Voyez Antonin, Allard Tristan, Avoine Gildas, Cauchois Pierre, Fromont Elisa, Simonin Matthieu
University of Rennes, CNRS, IRISA, Rennes, France.
Enedis, Puteaux, France.
Sci Rep. 2025 May 19;15(1):17391. doi: 10.1038/s41598-024-78285-7.

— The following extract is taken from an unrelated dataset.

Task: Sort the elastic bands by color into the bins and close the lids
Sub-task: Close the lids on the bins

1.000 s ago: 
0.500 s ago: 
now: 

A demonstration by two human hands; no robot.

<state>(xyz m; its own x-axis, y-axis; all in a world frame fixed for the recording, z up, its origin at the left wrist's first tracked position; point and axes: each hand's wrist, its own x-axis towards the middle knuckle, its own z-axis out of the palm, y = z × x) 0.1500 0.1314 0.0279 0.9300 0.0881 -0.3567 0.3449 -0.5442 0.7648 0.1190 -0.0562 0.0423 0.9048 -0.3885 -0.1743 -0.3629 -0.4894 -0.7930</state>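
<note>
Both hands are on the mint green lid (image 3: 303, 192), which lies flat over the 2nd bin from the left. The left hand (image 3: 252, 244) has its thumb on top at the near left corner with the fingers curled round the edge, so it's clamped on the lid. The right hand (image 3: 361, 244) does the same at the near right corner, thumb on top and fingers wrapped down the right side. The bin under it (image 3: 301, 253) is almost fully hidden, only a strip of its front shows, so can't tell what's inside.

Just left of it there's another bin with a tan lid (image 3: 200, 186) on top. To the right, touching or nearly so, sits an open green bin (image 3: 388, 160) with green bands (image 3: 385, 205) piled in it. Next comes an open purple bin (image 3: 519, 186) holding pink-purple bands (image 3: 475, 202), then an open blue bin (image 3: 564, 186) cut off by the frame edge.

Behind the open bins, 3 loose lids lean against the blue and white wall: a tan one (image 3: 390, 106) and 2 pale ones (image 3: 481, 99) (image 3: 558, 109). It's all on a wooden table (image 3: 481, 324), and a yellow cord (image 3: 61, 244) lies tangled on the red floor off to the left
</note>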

The collection of electrical consumption time series through smart meters grows with ambitious nationwide smart grid programs. This data is both highly sensitive and highly valuable: strong laws about personal data protect it while laws about open data aim at making it public after a privacy-preserving data publishing process. In this work, we study the uniqueness of large scale real-life fine-grained electrical consumption time-series and show its link to privacy threats. Our results show a worryingly high uniqueness rate in such datasets. In particular, we show that knowing 5 consecutive electric measures allows to re-identify on average more than 90% of households in our 2.5M half-hourly electric time series dataset. Moreover, uniqueness remains high even when data is severely degraded. For example, when data is rounded to the nearest 100 watts, knowing 7 consecutive electric measures allows to re-identify on average more than 40% of the households (same dataset). We also study the relationship between uniqueness and entropy, uniqueness and electric consumption, and electric consumption and temperatures, showing their strong correlation.
通过智能电表收集的电力消耗时间序列数据随着雄心勃勃的全国性智能电网计划而不断增长。这些数据既高度敏感又极具价值:关于个人数据的严格法律对其加以保护,而关于开放数据的法律旨在通过隐私保护数据发布流程使其公开。在这项工作中,我们研究大规模真实细粒度电力消耗时间序列的独特性,并展示其与隐私威胁的关联。我们的结果显示,此类数据集中的独特性比率高得令人担忧。特别是,我们表明,在我们拥有250万个半小时电力时间序列数据集的情况下,知晓连续5次的电度量平均能重新识别出超过90%的家庭。此外,即便数据严重退化,独特性依然很高。例如,当数据四舍五入到最接近的100瓦时,知晓连续7次的电度量平均能重新识别出超过40%的家庭(同一数据集)。我们还研究了独特性与熵、独特性与电力消耗以及电力消耗与温度之间的关系,展示了它们之间的强相关性。